Nationalism, the Bad Side Effect Coronavirus

Nationalism, the Bad Side Effect Coronavirus

Kenichi Ohmae's book, “Bota without borders”, was published in 1990 - a year after the fall of the Berlin Wall. It became one of the classical texts of the world era. But the borders are now turning into revenge caused by the Coronavirus. When the pandemic passes, the most extreme obstacles to travel will be removed. [...]

Kenichi Ohmae's book, “Bota without borders”, was published in 1990 - a year after the fall of the Berlin Wall. It became one of the classical texts of the world era. But the borders are now turning into revenge caused by the Coronavirus. When the pandemic passes, the most extreme obstacles to travel will be removed. But there is no possibility that there will be complete restoration of the globalized world, as existed before the Cavido-19 virus. The nation state is returning, driven by this extraordinary crisis.

There are three main reasons for this. First, the pandemic showed that in case of emergency, people need the nation-state, which has financial, organisational and emotional forces that lack global institutions. Second, the disease is revealing the fragility of global supply networks. Finally, the pandemic is strengthening the political trends that were powerful even before the crisis began, especially demands for more protectionism, location of production and tougher border controls.

In the current situation, the tightening of border controls for a while makes sense. And this return to the nation, within borders, in this case there is nothing wrong. It's just a kind of correction of the political course in democracy, in response to events and changes in the mood of the public. But the danger is that the state-national revival will slip into uncontrolled nationalism, leading to a decline in global trade and the abandoning of international co-operation. The worst scenes include the EU's fall and the destruction of US-Kina relations that could culminate in war.

Return to the state-state has been particularly evident in Europe, as the EU aims to be the organisation that has gone further to overcome the nation. When German Chancellor Angela Merkel spoke to the nation about the urgency of the pandemic, she never mentioned the EU. Border controls that had essentially disappeared between France and Germany suddenly returned. Financial assistance for businesses, families and unemployed mainly comes from local governments, not the EU. Known politicians in Poland, Italy and Spain have criticised the EU for failing to fulfill the promise of solidarity.
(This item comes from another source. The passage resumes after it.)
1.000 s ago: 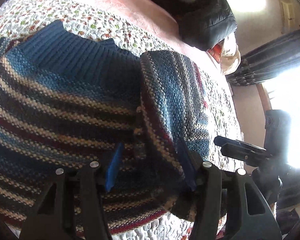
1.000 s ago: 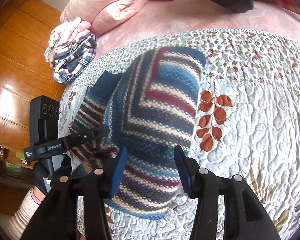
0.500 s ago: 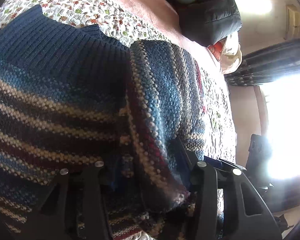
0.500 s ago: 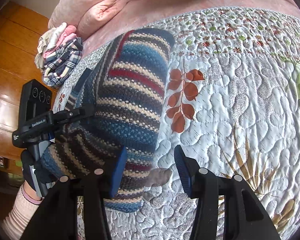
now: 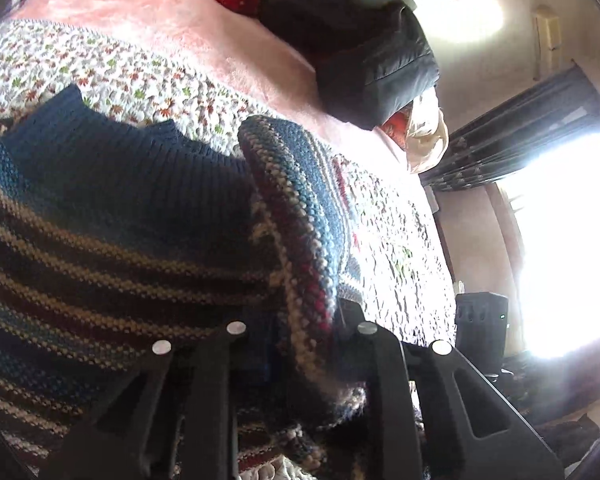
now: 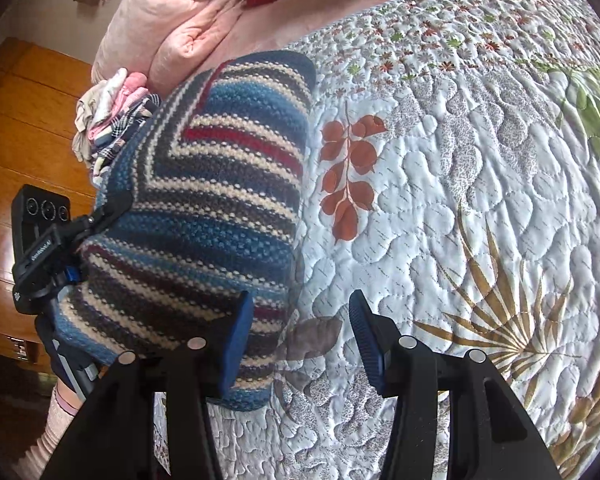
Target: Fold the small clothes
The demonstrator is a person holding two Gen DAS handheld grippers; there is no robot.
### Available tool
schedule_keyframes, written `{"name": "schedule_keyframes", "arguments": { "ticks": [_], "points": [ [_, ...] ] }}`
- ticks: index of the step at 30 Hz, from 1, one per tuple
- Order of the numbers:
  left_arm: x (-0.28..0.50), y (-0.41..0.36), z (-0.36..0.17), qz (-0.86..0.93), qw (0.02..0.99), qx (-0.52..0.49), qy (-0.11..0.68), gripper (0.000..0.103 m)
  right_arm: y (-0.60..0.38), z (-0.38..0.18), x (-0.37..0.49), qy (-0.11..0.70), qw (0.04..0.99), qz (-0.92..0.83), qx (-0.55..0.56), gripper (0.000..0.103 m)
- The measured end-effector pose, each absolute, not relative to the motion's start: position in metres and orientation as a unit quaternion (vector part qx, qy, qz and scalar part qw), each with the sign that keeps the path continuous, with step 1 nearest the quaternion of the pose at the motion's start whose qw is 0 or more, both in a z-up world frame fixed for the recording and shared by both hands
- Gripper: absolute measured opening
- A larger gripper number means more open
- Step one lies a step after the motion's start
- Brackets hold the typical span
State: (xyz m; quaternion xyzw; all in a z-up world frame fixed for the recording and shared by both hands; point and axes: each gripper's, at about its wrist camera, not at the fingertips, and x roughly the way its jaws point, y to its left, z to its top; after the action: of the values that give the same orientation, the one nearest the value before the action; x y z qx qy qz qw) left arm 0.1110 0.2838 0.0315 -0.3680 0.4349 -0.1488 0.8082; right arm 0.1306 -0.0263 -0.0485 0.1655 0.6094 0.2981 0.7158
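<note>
**Kid:** Sweater folding, right? Which part are we at?

**Helper:** The side is being folded over, I think. The striped sweater lies on the bed quilt, at 9 o'clock in the right view. The left tool pinches its folded edge.

**Kid:** And the right tool?

**Helper:** Spread wide, holding nothing. One finger is just beside the sweater's edge at 6 o'clock; I can't tell if they touch.

**Kid:** What next?

**Helper:** Probably lay the fold flat, keep the edges lined up, then let go gently so the thick knit doesn't spring back.
</note>
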Motion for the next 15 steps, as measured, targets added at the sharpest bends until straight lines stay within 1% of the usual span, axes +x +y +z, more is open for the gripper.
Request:
{"name": "schedule_keyframes", "arguments": {
  "ticks": [5, 11, 13, 15],
  "points": [
    [0.101, 0.323, 0.055, -0.127, 0.825, -0.356, 0.42, 0.018, -0.01, -0.039, 0.124, 0.604, 0.717, 0.311, 0.158, 0.051],
    [0.081, 0.383, 0.063, -0.078, 0.832, -0.351, 0.423, 0.018, 0.026, -0.023, 0.111, 0.593, 0.715, 0.342, 0.141, 0.053],
    [0.073, 0.402, 0.063, -0.062, 0.832, -0.356, 0.42, 0.018, 0.041, -0.017, 0.106, 0.588, 0.714, 0.354, 0.137, 0.058],
    [0.066, 0.419, 0.06, -0.048, 0.831, -0.361, 0.42, 0.018, 0.055, -0.014, 0.1, 0.587, 0.707, 0.37, 0.137, 0.06]
  ]
}}
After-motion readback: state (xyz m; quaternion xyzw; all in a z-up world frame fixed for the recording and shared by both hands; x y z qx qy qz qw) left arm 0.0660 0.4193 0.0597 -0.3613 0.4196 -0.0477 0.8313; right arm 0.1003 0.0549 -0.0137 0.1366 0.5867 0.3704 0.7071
Given the relative sizes of EU budgets and European nations, it is inevitable that governments will take up most of their weight as they try to ward off depression. In the coming days, the EU will try to achieve large pan-European fiscal measures. But as the crisis intensifys and financial and medical resources reduces pressures on European solidarity.

Antagonisms opened by the pandemic between the United States and China are more visible. Donald Trump's decision to label vivid-19 as China's <x0-virus” is typical of the political style of blaming the American president. But it is also a response to Chinese officials' attempts to suggest that the virus may originate from America. Bill Bishop, an experienced observer, recently commented: “I haven't seen the most dangerous time in U.S.-Ki relations in the last 40 years. ”

Pandemia also strengthens the hand of those in the Trump administration who have long wanted to dismantle international supply networks and restore production to the US. Peter Navarro, the most fervent defender in the White House, argues that the virus shows that “in a global public health emergency, the US remained alone”. Of course, a situation in which 97 percent of all antibiotics in America are imported from China is no longer likely to continue.

But these kinds of considerations lie beyond the medicines and tense U.S.-Kine relationship.

The push driven by the pandemic against globalism will be further taken, initially by protectionists and national security skifts. But it will muster strength and join the other political currents that were gaining power even before the Individual 19th virus. On the left, environmental movement was already stigmatizing numerous trips, and it required that localisation be listed before globalism. On the right, noisy demands to keep out refugees and illegal immigrants were growing.

But while antiglobalists are likely to have political winds in their favor, after the end of the pandemic they will actually have no better solution. Rather, a pandemic that is a major global problem eventually requires a form of international co-ordination. The revival of the world economy will also be much harder if countries move towards autism. At the national level, no one accepts the kidnappers who receive all the toilet paper packages and all the milk boxes from supermarket shelves. But what happens when all countries behave like this? We have to prepare to see him. /Buriment: Financial Times/purify in Albanian: Mapo.